« Se souvenir de sa naissance » ? Faut-il encore s’entendre sur le terme de « souvenir »…
Si souvenir(s) il y a, ce serait - certains viennent d’ailleurs de le relever - probablement davantage comme « stigmate psychologique ».
Comme anecdote concernant l’empreinte subjective laissée par l’acte de la naissance sur le sujet, on peut se référer à la théorie avancée par Rank sur le « traumatisme de la naissance ». À l’origine, cette idée d’un « trauma » mis en lien avec la notion « d’angoisse » liée à la naissance est un concept développé par Freud :
Citation:
"Vous serez peut-être curieux d'apprendre comment on a pu arriver à l'idée que c'est l'acte de la naissance qui constitue la source et le prototype de l'état affectif caractérisé par l'angoisse. L'idée est aussi peu spéculative que possible ; j'y suis plutôt arrivé en puisant dans la naïve pensée du peuple. Un jour - il y a longtemps de cela! - que nous étions réunis, plusieurs jeunes médecins des hôpitaux, au restaurant autour d'une table, l'assistant de la clinique obstétricale nous raconta un fait amusant qui s'était produit au cours du dernier examen de sages-femmes. Une candidate, à laquelle on avait demandé ce que signifie la présence de méconium dans les eaux pendant le travail d'accouchement, répondit sans hésiter : "que l'enfant éprouve de l'angoisse". Cette réponse a fait rire les examinateurs qui ont refusé la candidate. Quant à moi, j'avais, dans mon for intérieur, pris parti pour celle-ci et commencé à soupçonner que la pauvre femme du peuple avait eu la juste intuition d'une relation importante." (Freud, S. (1916). Introdution à la psychanalyse)

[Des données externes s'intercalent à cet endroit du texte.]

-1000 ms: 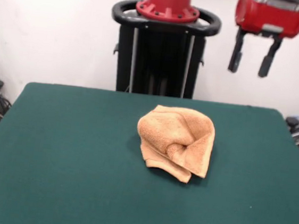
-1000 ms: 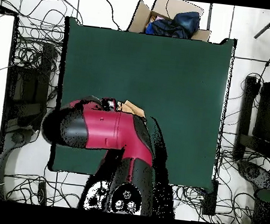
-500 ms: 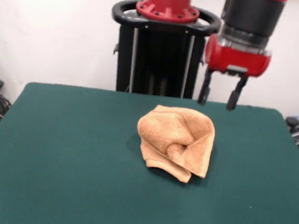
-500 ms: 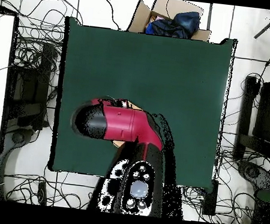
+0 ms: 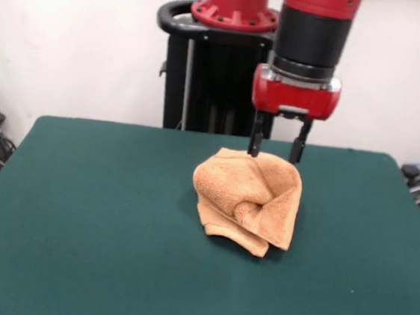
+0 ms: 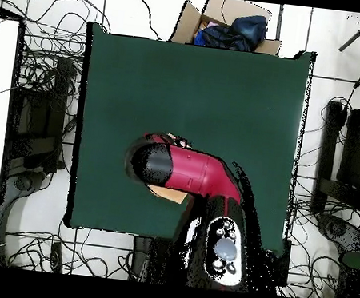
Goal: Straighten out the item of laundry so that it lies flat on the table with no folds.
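The orange-tan towel (image 5: 249, 199) lies crumpled and folded over itself near the middle of the dark green table (image 5: 98, 221). No tag or stripes show. My gripper (image 5: 274, 151) hangs open just above the towel's far edge, fingers pointing down, one fingertip (image 5: 255, 146) close to the cloth. In the overhead view the red arm (image 6: 188, 172) covers nearly all of the towel; only a tan sliver (image 6: 170, 194) shows beside it. The gripper itself is hidden there.
The black pedestal (image 5: 225, 84) stands behind the table's far edge. A cardboard box with dark cloth (image 6: 229, 26) sits beyond the table in the overhead view. Cables lie on the floor around the table.
The arm has swung from high at the right to left and down, so the gripper now hangs just over the towel's far edge. The towel has not moved.
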You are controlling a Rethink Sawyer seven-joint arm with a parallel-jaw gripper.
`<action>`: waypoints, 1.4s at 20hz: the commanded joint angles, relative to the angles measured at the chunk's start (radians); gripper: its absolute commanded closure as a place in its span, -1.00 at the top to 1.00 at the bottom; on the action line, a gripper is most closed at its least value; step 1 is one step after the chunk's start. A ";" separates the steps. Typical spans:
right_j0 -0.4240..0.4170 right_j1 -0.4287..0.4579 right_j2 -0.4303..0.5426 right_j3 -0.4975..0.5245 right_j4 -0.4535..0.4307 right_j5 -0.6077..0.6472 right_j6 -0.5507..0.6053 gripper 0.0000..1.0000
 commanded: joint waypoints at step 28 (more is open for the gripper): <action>-0.176 0.135 0.332 0.221 0.035 -0.454 0.214 1.00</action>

Par la suite Rank, élève de Freud, reprendra et radicalisera l’idée d’un « traumatisme de la naissance », considérant de fait que tout le monde est traumatisé et qu’une nouvelle forme de « thérapie » pouvait s’élaborer à partir d’une analyse personnelle de cet instant décisif chez chacun…
Freud prendra position et s’éloignera de la thèse de Rank partant du principe qu’il ne s’agit dès lors plus de la psychanalyse.
La naissance comme événement initial marquant l’individu et orientant la construction de sa subjectivité ? Peut-être, mais même si cet épisode originel semble relativement brutal, il est certainement paradoxal, voire incongru, de parler de « traumatisme » comme le souligne Jung, un autre élève de Freud :
Citation:
"[…]c’est un événement qui arrive à tout le monde : chaque homme est né une fois. Tous ceux qui sont nés ont supporté ce traumatisme ; aussi le mot a-t-il perdu son sens. C’est un fait général et nous ne pouvons dire : c’est là un traumatisme. C’est seulement un fait. Car nous ne pouvons pas observer la psychologie de quelqu’un qui ne serait pas né et c’est seulement si nous pouvions le faire que nous pourrions dire ce qu’est le traumatisme de la naissance. Jusque-là nous ne pouvons même pas parler de traumatisme de la naissance. C’est une erreur d’épistémologie." (Jung, C.G., (1961). Entretiens avec C.G. Jung)
Un événement brutal pour le corps humain certes, mais un épisode susceptible de s’ancrer dans la mémoire du (futur) sujet et, conséquemment, susceptible d’y jouer son rôle dans le drame d’une vie ? Pas évident… Dans tous les cas, les narrations détaillées de cet instant premier me semblent davantage se référer à un fantasme ou à un roman personnel que véritablement à une réalité psychique.